De Novo Mutation of the ADAMTS13 Gene with Mesenteric Ischemia in an Infant with Congenital Thrombotic Thrombocytopenic Purpura

INTRODUCTION: Congenital thrombotic thrombocytopenic purpura (cTTP) is a rare autosomal recessive disease characterized by ADAMTS13 deficiency or a severe decrease in its activity that is caused by homozygous or combined heterozygous mutations in its encoding gene. Here, we describe a de novo genetic mutation of the ADAMTS13 gene and a rare complication of cTTP in a neonate.
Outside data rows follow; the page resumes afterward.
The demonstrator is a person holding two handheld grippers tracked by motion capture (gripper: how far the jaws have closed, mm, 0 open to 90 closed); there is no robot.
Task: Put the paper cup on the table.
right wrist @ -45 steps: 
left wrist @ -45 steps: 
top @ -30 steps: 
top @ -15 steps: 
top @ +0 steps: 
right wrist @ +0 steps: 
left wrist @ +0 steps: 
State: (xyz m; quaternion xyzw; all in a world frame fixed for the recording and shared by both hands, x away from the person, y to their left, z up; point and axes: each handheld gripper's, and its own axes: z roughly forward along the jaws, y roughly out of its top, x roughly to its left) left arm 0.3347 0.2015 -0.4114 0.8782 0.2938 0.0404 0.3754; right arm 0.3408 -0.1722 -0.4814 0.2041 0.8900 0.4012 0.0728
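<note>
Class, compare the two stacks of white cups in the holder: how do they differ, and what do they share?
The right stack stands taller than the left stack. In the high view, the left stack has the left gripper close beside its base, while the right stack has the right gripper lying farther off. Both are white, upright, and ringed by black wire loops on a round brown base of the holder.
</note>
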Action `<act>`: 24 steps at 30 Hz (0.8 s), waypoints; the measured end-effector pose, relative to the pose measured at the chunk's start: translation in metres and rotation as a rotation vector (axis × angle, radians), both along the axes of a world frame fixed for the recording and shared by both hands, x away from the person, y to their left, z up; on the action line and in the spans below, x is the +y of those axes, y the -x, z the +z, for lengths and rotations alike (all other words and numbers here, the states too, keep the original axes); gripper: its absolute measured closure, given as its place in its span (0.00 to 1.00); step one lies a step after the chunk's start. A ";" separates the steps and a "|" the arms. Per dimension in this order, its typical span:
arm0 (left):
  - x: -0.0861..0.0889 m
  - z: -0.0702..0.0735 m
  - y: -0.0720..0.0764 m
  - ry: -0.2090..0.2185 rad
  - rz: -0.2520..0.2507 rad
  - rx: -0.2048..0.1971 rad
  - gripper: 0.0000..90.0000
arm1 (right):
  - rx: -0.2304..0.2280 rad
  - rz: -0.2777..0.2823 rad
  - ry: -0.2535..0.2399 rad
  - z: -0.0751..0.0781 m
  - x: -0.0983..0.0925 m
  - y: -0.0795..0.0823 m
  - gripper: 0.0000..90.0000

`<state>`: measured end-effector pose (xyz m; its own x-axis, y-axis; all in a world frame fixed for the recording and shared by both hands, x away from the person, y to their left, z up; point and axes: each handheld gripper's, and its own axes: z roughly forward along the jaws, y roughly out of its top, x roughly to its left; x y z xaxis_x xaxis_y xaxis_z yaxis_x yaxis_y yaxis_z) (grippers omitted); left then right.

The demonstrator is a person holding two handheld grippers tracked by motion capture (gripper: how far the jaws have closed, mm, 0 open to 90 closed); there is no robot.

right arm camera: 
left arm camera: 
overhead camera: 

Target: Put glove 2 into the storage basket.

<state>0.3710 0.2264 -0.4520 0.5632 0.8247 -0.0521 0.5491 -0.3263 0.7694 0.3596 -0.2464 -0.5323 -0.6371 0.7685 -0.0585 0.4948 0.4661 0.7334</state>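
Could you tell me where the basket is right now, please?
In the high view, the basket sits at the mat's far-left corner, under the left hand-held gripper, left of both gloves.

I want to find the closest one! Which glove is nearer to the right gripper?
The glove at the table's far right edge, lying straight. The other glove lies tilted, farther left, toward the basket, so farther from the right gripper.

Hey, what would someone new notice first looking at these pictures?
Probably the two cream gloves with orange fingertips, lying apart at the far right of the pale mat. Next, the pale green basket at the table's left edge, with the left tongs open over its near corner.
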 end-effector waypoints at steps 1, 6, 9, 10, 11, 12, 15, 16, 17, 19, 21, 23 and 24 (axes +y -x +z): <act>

Case Presentation. A full-term baby boy developed tachypnea, bradycardia, and oxygen desaturation at 2 h of life and was shifted to the newborn intensive care unit. He was oliguric in the first 24 h of life and had one episode of epistaxis. Blood-stained urine was observed in the urine catheter, and a coffee-ground-colored fluid was drained from the orogastric tube. Histopathological analysis revealed gastric perforation with features of ischemic insult. On day 8, genetic analysis confirmed the diagnosis of autosomal recessive familial thrombotic thrombocytopenic purpura and revealed a unique homozygous deletion mutation on exon 23 of ADAMTS13: c.2883del p.(Cys962Alafs(∗)3). CONCLUSION: cTTP is a rare life-threatening autosomal recessive disease with a high mortality rate. Early detection and initiation of aggressive treatment with plasma infusion could be a life-saving strategy in such cases.